September 21st, 2009

ResearchBlogging.orgHelp! How do I…?question_mark_icon

The use of help features in computer-based learning has been an issue of recent research. Learning outcomes appear to be at least partially dependent on available support, and help-seeking on the part of students is seen as a positive sign of self-regulated learning. How do students ask for help? Are there developmental changes in this asking?

These were the questions explored by Minna Puustinen and colleagues in a recent article in Computers & Education. They examined 206 messages sent by middle school students via an online forum to math tutors.

The questions were coded based on whether they included:

  • A description of the problem the student was trying to solve
  • Explicit request for help
  • Signs of preliminary personal work
  • Openings
  • Closings
  • Student introduction/ identity
  • Context (e.g., “I’m working on homework”)
  • Politeness markers

The results indicated clear differences in the complexity of the help requests across grades. More than half of 6th graders’ messages only included one of the above categories, while 70% of the 9th graders’ messages contained three to six of the categories. Examination of the frequency of categories indicated that older students’ messages were more likely to contain context-related information and explicit requests for help. These results indicate that the messages of younger students do not seem to contain enough information to receive help (a description of the problem and explicit request for help would appear to be a minimum).

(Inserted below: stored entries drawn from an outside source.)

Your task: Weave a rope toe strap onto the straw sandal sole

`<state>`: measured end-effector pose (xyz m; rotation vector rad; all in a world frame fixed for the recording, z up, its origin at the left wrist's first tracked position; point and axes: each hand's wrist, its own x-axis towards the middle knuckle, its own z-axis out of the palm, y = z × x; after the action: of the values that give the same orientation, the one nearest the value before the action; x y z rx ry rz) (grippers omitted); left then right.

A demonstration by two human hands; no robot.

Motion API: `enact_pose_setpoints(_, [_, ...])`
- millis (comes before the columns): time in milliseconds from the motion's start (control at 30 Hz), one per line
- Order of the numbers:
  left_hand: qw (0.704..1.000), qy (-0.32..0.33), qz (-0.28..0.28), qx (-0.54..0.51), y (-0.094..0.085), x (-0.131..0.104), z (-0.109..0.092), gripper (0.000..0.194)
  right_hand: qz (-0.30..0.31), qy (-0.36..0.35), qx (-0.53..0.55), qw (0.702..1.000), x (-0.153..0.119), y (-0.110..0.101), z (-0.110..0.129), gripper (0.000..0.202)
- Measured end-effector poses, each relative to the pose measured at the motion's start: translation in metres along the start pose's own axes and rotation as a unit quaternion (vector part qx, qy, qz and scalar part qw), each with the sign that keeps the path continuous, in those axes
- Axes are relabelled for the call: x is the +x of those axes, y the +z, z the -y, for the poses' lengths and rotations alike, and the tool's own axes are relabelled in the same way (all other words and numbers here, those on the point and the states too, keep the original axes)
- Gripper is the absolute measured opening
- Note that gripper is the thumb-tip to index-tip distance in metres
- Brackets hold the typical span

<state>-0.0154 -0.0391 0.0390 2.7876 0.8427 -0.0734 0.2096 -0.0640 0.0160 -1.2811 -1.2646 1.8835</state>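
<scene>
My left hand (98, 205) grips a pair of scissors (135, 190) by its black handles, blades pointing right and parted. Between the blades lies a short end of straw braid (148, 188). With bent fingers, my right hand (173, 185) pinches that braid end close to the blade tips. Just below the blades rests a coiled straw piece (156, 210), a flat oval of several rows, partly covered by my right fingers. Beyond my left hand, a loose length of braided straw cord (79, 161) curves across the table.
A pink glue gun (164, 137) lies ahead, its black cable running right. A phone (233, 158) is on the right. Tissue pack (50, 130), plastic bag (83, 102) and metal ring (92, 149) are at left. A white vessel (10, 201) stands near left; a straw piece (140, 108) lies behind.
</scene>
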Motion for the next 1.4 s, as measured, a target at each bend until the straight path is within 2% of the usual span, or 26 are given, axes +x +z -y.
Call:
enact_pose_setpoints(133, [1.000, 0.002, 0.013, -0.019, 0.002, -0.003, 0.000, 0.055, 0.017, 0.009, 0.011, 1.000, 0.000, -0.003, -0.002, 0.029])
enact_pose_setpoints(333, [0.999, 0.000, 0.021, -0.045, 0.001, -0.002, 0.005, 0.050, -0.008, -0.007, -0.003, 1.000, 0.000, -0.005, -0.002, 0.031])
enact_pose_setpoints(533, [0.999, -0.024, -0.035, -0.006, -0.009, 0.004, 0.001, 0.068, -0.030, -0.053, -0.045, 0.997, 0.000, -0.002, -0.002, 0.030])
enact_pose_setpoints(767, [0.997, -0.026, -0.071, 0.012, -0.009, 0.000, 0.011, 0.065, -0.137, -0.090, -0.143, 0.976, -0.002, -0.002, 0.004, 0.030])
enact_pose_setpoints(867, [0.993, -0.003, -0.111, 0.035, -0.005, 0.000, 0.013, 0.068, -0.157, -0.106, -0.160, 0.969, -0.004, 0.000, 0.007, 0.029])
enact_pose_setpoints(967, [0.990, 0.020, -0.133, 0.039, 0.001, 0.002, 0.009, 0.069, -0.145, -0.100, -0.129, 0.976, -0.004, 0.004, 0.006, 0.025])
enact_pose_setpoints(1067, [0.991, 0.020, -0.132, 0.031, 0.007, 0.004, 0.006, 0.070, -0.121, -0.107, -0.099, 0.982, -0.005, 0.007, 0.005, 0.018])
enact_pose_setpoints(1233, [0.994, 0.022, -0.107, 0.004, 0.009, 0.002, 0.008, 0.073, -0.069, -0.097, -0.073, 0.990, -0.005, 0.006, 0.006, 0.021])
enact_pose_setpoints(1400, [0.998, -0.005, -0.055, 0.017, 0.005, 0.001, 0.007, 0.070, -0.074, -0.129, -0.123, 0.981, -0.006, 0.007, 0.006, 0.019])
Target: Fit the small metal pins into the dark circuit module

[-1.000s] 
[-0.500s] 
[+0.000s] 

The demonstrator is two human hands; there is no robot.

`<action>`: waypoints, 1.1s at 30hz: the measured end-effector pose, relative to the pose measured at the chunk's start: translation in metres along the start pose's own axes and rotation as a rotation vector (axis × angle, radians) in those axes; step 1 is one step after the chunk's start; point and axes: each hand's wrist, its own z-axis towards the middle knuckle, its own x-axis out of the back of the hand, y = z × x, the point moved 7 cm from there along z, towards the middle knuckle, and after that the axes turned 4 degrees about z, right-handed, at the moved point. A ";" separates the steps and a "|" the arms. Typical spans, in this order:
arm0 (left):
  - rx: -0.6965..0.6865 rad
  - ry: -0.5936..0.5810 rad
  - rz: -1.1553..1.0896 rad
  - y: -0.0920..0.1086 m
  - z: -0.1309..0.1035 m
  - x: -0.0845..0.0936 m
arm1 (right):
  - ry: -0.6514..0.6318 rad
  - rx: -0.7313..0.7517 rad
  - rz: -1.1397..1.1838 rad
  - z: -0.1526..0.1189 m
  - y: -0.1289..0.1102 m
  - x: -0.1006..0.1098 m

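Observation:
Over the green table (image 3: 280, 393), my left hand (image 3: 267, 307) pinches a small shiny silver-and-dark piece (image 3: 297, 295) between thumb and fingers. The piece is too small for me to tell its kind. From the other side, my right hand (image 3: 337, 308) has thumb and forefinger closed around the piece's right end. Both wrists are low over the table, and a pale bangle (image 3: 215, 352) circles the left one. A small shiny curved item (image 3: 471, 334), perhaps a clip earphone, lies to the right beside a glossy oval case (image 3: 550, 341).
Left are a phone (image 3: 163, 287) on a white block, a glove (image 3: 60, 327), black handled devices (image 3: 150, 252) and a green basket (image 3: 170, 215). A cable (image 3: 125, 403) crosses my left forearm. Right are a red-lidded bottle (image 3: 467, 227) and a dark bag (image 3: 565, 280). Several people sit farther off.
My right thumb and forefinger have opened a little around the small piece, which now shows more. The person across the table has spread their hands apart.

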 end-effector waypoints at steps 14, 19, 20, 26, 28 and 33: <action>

The implications of these findings are interesting. First, when designing computer-based lessons for the middle school age group, the changing nature of their help requests must be taken into account. They are not, in fact, a homogeneous group in this arena. For younger students, specific prompts might be given for the types of information needed in order to get the most from a help session. In a computer-based help situation, younger students may need scaffolding about the kinds of information they need to search for. I think the developmental implications are interesting here… is this a phenomenon related to taking another’s point of view?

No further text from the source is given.